Give only the number of lines in the records that include the string "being".
━━ Information provided
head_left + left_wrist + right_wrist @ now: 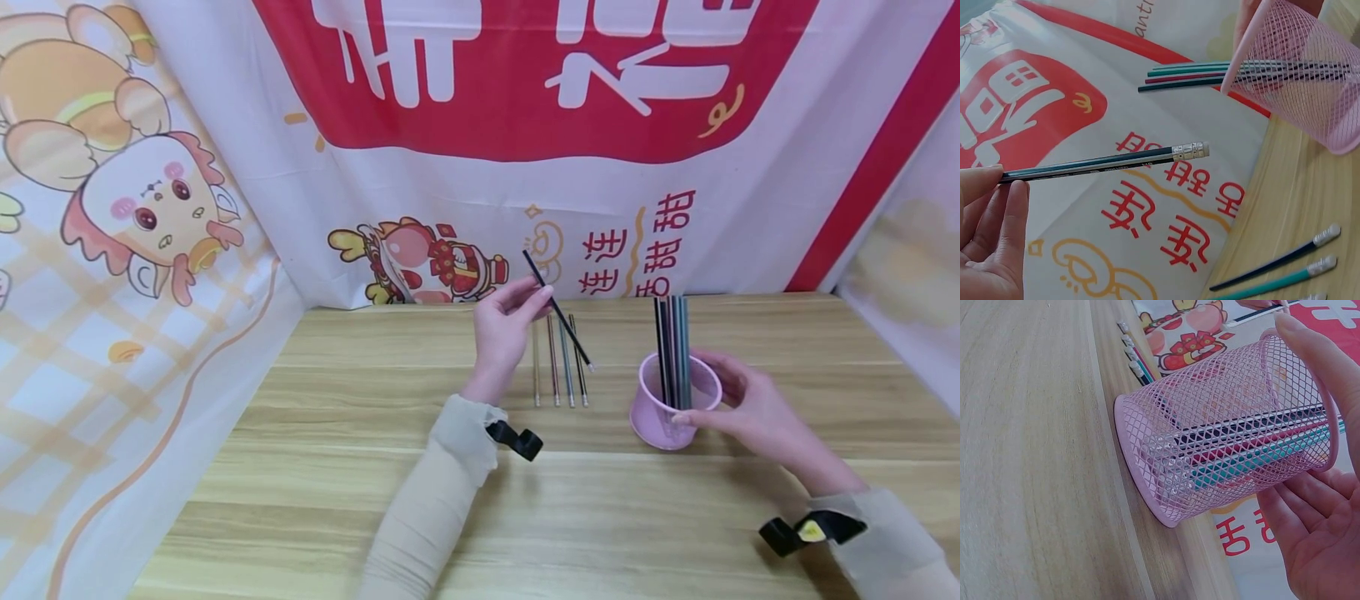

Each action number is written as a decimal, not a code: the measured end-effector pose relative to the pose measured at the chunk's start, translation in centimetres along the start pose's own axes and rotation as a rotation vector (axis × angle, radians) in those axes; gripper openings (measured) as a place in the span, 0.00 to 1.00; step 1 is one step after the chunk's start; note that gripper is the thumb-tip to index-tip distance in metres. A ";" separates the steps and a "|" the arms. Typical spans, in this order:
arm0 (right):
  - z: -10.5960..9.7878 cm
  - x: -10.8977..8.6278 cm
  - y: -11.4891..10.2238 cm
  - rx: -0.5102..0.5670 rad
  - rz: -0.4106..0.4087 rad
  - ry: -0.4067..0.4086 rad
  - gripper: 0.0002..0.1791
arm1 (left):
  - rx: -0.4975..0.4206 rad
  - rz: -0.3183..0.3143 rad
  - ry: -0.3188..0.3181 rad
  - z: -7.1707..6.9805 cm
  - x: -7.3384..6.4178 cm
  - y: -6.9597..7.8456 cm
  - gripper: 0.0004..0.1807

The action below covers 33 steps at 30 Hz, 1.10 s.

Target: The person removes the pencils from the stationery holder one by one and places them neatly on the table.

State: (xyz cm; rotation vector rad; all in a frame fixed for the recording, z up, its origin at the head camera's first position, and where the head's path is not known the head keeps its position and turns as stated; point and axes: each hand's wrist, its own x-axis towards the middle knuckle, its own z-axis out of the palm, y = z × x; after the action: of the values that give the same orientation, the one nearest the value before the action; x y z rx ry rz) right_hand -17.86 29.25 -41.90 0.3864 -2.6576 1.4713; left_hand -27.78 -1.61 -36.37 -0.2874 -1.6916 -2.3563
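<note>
My left hand (pixel 504 327) pinches a dark pencil (pixel 1091 165) between thumb and fingers, above the table. The pencil slants, its eraser end low and toward the right. On the right, a pink mesh pencil cup (pixel 658 423) stands upright with several pencils (pixel 675 354) inside, dark, red and teal ones, their eraser ends down. My right hand (pixel 753 410) holds this cup near its rim, thumb at the front and fingers round the far side. Several more pencils (pixel 567 362) lie side by side on the table just beyond the left hand, erasers toward me.
A wood-grain table (pixel 315 467) lies under everything. Behind it hangs a white and red printed cloth (pixel 450 192), and a cartoon-patterned cloth (pixel 225 358) borders the left side. Each wrist wears a small black device (pixel 517 440).
</note>
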 end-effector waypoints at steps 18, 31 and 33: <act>-0.1 0.0 -0.1 0.003 -0.007 0.007 0.46 | 0.148 -0.003 0.017 -4.2 1.0 -0.7 0.14; 0.0 -0.1 0.0 0.003 -0.003 0.011 0.45 | 0.175 -0.051 0.079 -5.8 1.8 -1.3 0.13; 0.0 -0.1 0.1 0.009 -0.008 0.013 0.45 | 0.188 -0.059 0.083 -5.9 1.9 -1.4 0.13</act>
State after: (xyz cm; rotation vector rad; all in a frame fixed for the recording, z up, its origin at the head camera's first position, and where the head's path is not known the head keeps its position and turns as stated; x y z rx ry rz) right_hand -17.81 29.30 -41.95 0.3858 -2.6374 1.4794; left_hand -30.17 -6.88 -38.98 -0.1070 -1.8882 -2.1950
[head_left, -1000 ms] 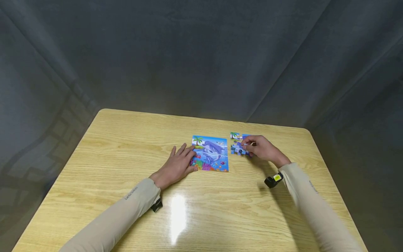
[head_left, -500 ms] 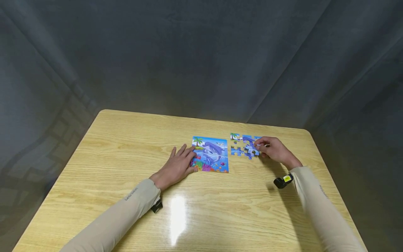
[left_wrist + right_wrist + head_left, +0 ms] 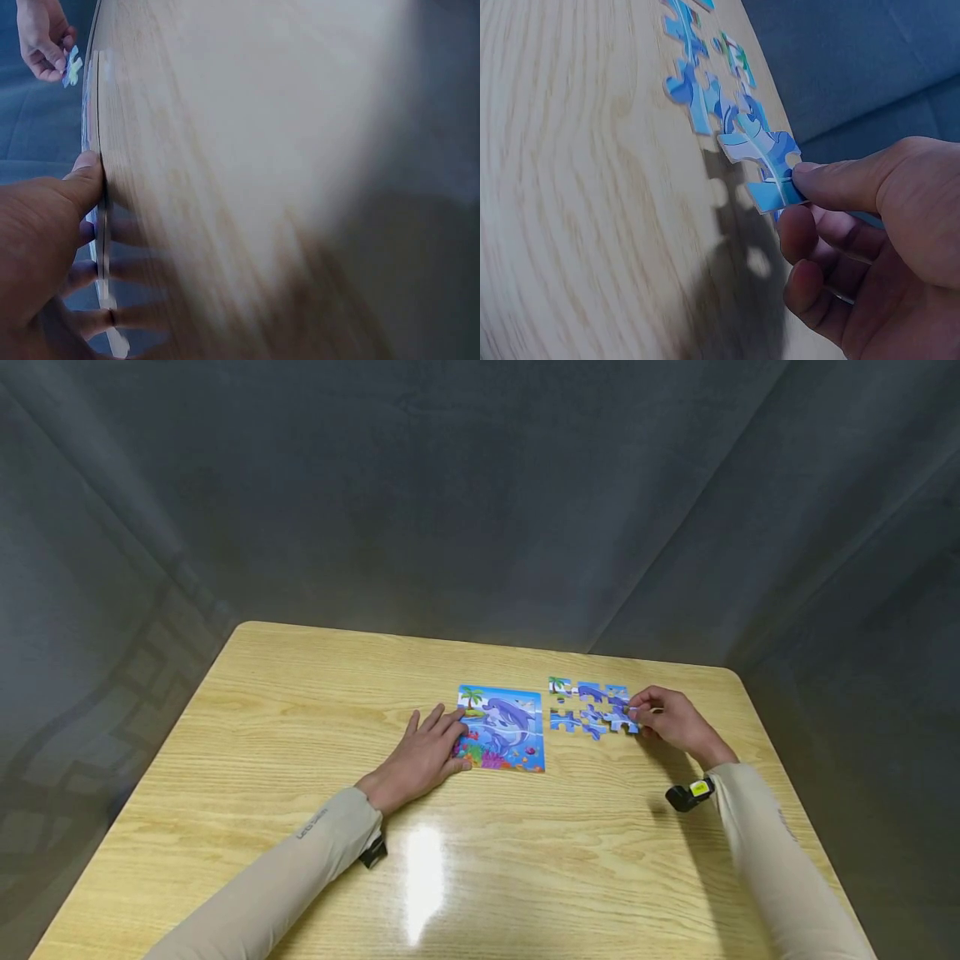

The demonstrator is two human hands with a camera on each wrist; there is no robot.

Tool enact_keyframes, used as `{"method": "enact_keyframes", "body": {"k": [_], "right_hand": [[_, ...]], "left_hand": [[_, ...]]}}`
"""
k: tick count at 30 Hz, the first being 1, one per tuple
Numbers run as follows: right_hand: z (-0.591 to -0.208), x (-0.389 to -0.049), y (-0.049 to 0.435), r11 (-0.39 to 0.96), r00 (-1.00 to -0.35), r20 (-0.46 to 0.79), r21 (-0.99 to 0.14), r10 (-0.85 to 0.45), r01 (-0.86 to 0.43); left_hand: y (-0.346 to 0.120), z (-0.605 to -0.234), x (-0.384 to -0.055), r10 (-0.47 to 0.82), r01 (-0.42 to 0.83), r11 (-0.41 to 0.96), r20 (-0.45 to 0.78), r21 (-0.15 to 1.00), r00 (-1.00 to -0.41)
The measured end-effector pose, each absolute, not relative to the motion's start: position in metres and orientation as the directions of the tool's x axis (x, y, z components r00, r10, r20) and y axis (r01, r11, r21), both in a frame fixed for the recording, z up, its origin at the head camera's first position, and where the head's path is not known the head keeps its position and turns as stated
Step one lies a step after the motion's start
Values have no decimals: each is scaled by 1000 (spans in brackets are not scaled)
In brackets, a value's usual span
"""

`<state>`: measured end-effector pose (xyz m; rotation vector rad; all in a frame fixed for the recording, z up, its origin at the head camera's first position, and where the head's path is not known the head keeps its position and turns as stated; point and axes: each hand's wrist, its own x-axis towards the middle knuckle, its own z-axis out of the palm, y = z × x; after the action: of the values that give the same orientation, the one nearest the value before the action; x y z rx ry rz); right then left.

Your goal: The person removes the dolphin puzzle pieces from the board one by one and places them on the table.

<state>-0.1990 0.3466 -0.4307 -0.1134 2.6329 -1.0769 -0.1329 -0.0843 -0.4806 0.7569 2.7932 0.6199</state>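
Note:
My right hand (image 3: 672, 722) pinches a blue and purple jigsaw piece (image 3: 766, 157) between thumb and fingers. In the right wrist view the piece is raised a little off the wood, its shadow below. Left of that hand lie several loose jigsaw pieces (image 3: 589, 691) in two rough rows, with palm tree, dolphin and water parts. A square dolphin picture board (image 3: 504, 727) lies left of the pieces. My left hand (image 3: 420, 753) rests at the board's left edge, fingers spread and straight, thumb at its lower left corner. Its fingertips touch the board's edge.
The wooden table (image 3: 525, 860) has its back edge just beyond the loose pieces. Dark grey curtains (image 3: 480, 502) hang behind and at both sides. A dark wrist camera (image 3: 688, 795) juts from the right sleeve near the tabletop.
My right hand has moved right with the pinched jigsaw piece, from over the left pieces to the right end of the lower row, uncovering the pieces. The left hand and board have stayed put.

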Motion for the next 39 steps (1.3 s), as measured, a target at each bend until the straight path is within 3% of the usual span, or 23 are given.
{"method": "enact_keyframes", "body": {"k": [7, 39], "right_hand": [[-437, -199, 354, 733, -951, -268, -676, -152, 74], [-457, -207, 346, 806, -974, -179, -592, -138, -6]], "left_hand": [[-85, -482, -132, 515, 440, 786, -67, 435, -855], [-85, -481, -132, 526, 454, 780, -59, 430, -849]]}}
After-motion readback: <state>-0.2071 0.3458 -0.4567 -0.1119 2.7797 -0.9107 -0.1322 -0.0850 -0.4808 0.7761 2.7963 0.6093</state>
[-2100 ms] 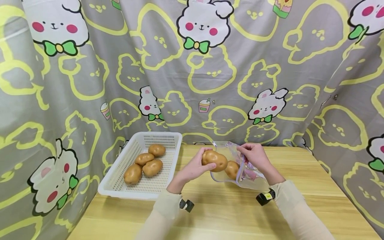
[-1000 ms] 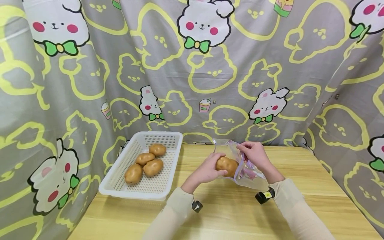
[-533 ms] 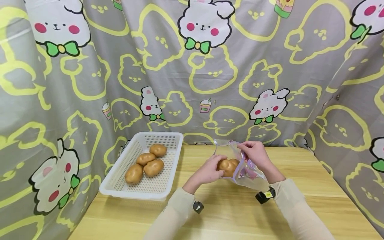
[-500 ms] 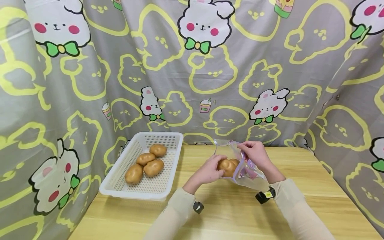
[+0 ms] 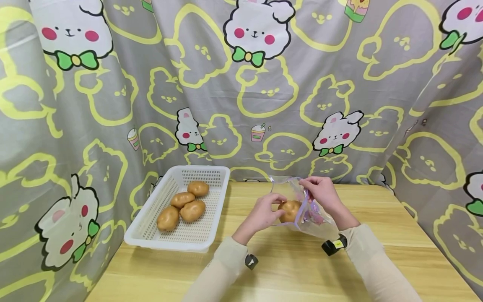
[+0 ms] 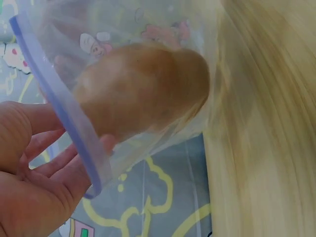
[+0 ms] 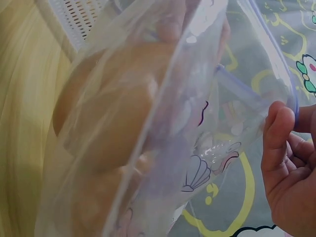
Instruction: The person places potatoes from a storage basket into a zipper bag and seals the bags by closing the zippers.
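A clear zip bag [image 5: 318, 226] with a purple-blue rim and pink print lies with its mouth toward the left. Inside it, a brown potato [image 5: 289, 211] shows at the mouth; the right wrist view shows a second potato [image 7: 98, 197] under the first potato [image 7: 108, 98], through the film. My left hand [image 5: 266, 212] reaches into the mouth, its fingers loosely spread behind the near potato's end. In the left wrist view, the left hand's fingertips [image 6: 107, 142] are right by the potato's end. My right hand [image 5: 322, 193] pinches the bag's rim between thumb and finger, holding it up.
A white perforated plastic basket [image 5: 130, 235] stands on the left, with several potatoes [image 5: 193, 211] in it. Everything sits on a light wooden table [image 5: 286, 272]. A grey curtain [image 5: 211, 100] with cartoon rabbits hangs round the back and sides.
My left hand has carried a potato rightward into the bag, the potato has slid deeper, and the fingers have loosened from it. The right hand has kept its pinch on the rim.
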`<state>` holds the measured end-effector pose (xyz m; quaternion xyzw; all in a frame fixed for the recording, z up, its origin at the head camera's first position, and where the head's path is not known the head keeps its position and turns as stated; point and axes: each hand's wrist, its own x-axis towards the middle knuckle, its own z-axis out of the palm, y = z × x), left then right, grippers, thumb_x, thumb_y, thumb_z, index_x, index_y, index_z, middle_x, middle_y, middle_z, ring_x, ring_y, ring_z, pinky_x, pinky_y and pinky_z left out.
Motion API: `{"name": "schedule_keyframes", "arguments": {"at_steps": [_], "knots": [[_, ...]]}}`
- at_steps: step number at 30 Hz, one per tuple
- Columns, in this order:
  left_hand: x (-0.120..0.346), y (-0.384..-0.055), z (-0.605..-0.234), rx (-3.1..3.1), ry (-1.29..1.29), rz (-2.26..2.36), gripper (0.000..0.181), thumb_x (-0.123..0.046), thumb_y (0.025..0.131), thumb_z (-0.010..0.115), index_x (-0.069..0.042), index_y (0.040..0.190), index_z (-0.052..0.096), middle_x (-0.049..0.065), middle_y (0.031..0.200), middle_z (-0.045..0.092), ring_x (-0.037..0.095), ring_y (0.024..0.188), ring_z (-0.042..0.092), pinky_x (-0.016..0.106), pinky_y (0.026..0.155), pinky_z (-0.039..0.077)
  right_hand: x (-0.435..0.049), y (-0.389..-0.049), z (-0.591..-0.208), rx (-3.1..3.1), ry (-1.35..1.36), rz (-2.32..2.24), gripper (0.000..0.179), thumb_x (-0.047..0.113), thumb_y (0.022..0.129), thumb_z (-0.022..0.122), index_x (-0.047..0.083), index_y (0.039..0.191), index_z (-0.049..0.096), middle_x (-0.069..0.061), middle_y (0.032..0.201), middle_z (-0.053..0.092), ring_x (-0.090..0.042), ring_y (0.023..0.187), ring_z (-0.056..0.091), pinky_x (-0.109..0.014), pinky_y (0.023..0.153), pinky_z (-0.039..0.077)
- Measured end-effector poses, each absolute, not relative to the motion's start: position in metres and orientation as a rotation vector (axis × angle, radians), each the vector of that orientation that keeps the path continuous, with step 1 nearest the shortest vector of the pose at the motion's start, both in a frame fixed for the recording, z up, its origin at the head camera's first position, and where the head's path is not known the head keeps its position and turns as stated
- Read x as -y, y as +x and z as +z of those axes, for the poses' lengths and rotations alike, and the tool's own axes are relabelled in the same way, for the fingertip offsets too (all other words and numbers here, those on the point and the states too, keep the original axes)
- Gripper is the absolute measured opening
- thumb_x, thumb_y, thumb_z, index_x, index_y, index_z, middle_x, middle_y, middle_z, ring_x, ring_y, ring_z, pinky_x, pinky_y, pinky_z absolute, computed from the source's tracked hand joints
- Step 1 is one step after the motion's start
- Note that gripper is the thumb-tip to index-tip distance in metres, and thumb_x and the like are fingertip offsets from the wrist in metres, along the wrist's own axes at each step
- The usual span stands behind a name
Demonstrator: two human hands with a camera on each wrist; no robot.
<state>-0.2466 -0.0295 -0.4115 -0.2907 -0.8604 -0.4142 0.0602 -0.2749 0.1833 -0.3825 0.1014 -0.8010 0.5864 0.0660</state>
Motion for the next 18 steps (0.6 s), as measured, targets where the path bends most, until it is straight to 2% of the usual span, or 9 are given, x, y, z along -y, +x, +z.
{"name": "schedule_keyframes", "arguments": {"at_steps": [5, 10, 18], "knots": [[0.038, -0.244, -0.406, 2.596, -0.86, -1.244, 0.029, -0.005, 0.085, 0.068, -0.005, 0.113, 0.064, 0.004, 0.114, 0.064, 0.016, 0.103, 0.062, 0.036, 0.092, 0.046, -0.183, -0.275, -0.383, 2.412, 0.307, 1.763, 0.036, 0.022, 0.093, 0.061, -0.014, 0.096, 0.065, -0.003, 0.058, 0.053, -0.009, 0.042, 0.048, -0.027, 0.044, 0.047], [0.052, -0.244, -0.401, 2.548, -0.879, -1.269, 0.026, -0.004, 0.085, 0.068, -0.004, 0.11, 0.065, 0.004, 0.111, 0.065, 0.018, 0.101, 0.062, 0.034, 0.09, 0.047, -0.183, -0.274, -0.382, 2.407, 0.304, 1.786, 0.035, 0.02, 0.094, 0.06, -0.015, 0.097, 0.064, -0.002, 0.057, 0.053, -0.009, 0.042, 0.047, -0.025, 0.043, 0.046], [0.09, -0.249, -0.385, 2.546, -0.839, -1.356, 0.028, -0.006, 0.088, 0.063, -0.001, 0.116, 0.061, 0.012, 0.115, 0.063, 0.025, 0.102, 0.062, 0.033, 0.081, 0.051, -0.183, -0.273, -0.38, 2.425, 0.306, 1.765, 0.034, 0.02, 0.094, 0.06, -0.013, 0.097, 0.065, -0.003, 0.057, 0.053, -0.01, 0.042, 0.048, -0.03, 0.045, 0.049]]}}
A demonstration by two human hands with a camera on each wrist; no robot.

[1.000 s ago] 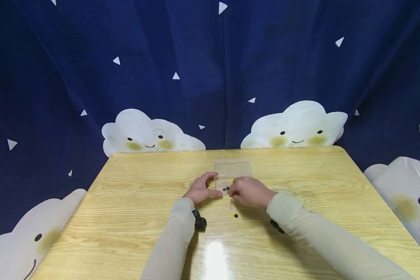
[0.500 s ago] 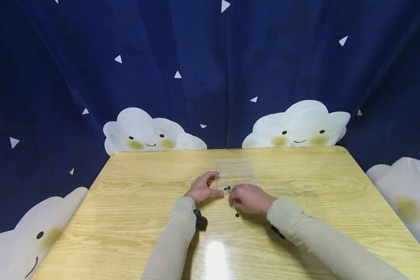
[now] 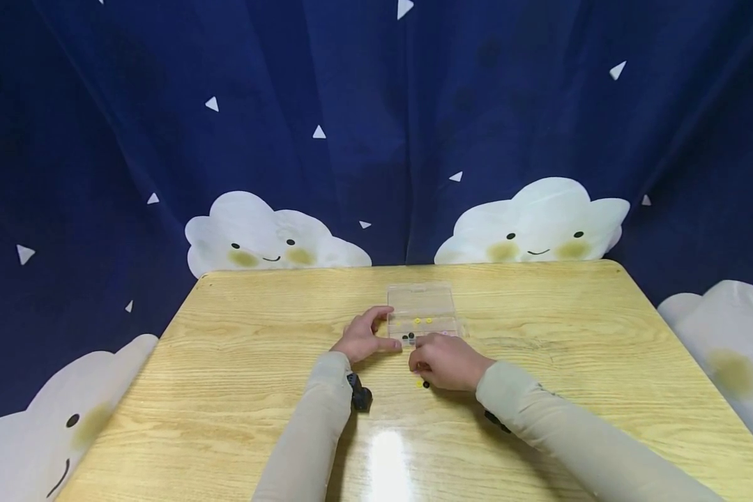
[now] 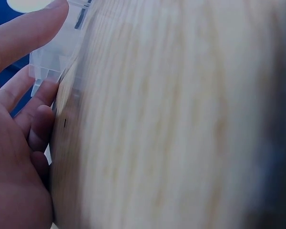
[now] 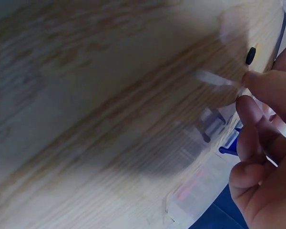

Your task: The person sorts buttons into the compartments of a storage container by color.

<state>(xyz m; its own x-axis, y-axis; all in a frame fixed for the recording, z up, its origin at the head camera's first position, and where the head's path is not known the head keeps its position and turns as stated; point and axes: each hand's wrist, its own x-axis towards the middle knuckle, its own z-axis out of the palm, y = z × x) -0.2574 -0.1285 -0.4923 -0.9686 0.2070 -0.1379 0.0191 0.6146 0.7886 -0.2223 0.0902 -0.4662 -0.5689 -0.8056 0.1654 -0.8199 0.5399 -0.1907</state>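
Observation:
A clear plastic compartment box lies with its lid laid back. My left hand holds its left end, thumb at the front corner and fingers toward the hinge side. Inside are yellow buttons, black buttons and a pink one. My right hand is just in front of the box, thumb and forefinger pinched together low over the table where a pink button lay; the fingers mostly hide that button. Beside these fingertips, a black button and a yellow button lie on the wood.
The wooden table reaches back to a dark blue curtain with clouds and triangles. Black wrist cameras, one on the left wrist, sit over the sleeves. A bright glare spot shows near the table's front.
My right hand has come out of the box toward me to the pink button on the table, which its fingers now cover. The left hand stays at the box.

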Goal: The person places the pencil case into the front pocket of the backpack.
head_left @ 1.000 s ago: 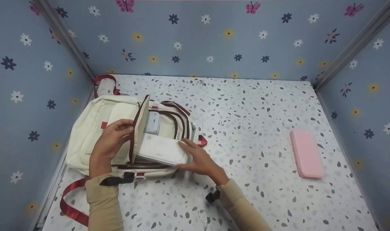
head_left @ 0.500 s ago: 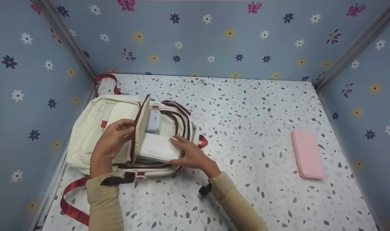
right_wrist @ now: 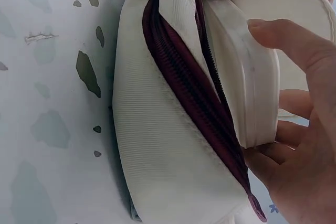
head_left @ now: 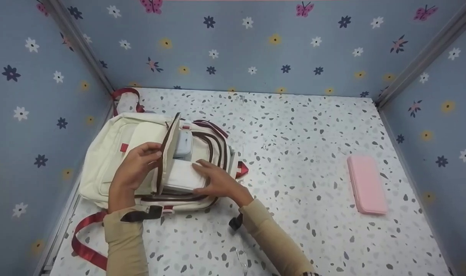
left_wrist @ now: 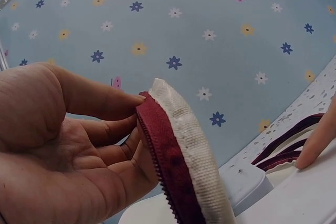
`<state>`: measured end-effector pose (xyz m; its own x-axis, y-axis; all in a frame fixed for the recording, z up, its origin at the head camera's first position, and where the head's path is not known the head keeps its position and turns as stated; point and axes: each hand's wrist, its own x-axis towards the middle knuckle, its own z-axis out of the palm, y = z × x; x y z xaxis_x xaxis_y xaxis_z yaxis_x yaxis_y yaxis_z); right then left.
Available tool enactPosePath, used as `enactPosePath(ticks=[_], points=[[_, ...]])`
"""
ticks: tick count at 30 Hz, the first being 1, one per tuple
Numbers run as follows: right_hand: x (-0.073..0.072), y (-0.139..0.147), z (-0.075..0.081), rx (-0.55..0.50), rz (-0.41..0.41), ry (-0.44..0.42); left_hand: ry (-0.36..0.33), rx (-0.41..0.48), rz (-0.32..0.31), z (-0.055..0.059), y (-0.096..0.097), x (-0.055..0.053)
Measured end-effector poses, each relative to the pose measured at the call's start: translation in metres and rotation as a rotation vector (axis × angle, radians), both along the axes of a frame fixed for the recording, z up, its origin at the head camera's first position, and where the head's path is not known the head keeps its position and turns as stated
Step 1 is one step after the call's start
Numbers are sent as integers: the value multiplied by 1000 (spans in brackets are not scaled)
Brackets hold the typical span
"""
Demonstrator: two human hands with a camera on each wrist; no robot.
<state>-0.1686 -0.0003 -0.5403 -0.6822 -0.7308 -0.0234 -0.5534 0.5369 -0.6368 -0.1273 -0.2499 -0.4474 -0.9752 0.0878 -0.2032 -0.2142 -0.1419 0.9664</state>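
Observation:
A cream backpack with dark red zips lies on the left of the table, its front pocket unzipped. My left hand pinches the zipped edge of the pocket flap between thumb and fingers, lifting it upright. A white box-shaped case lies partly inside that pocket, its far end hidden behind the flap. Around its outer end my right hand grips, with the thumb on one long side in the right wrist view and fingers on the other. Beside it in the pocket sits a pale grey-blue case.
A pink case lies at the right of the speckled table. One red strap trails toward the near left edge, another loops at the back. Flowered panels enclose the table at the back and sides.
My right hand has moved left, sliding the white case deeper into the pocket, so less of it shows. The left hand keeps the flap raised in nearly the same place.

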Motion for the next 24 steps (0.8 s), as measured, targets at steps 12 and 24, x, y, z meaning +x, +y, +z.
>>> enactPosePath(ticks=[12,24], points=[[-9,-18,-1,21,43,19,6,27,5,-1,1,0],[3,-22,1,48,-79,49,0,28,13,-1,1,0]])
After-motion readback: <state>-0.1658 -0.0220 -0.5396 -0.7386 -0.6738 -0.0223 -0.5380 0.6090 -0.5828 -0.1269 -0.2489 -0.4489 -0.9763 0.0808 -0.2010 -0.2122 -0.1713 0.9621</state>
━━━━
◆ **Written response**:
2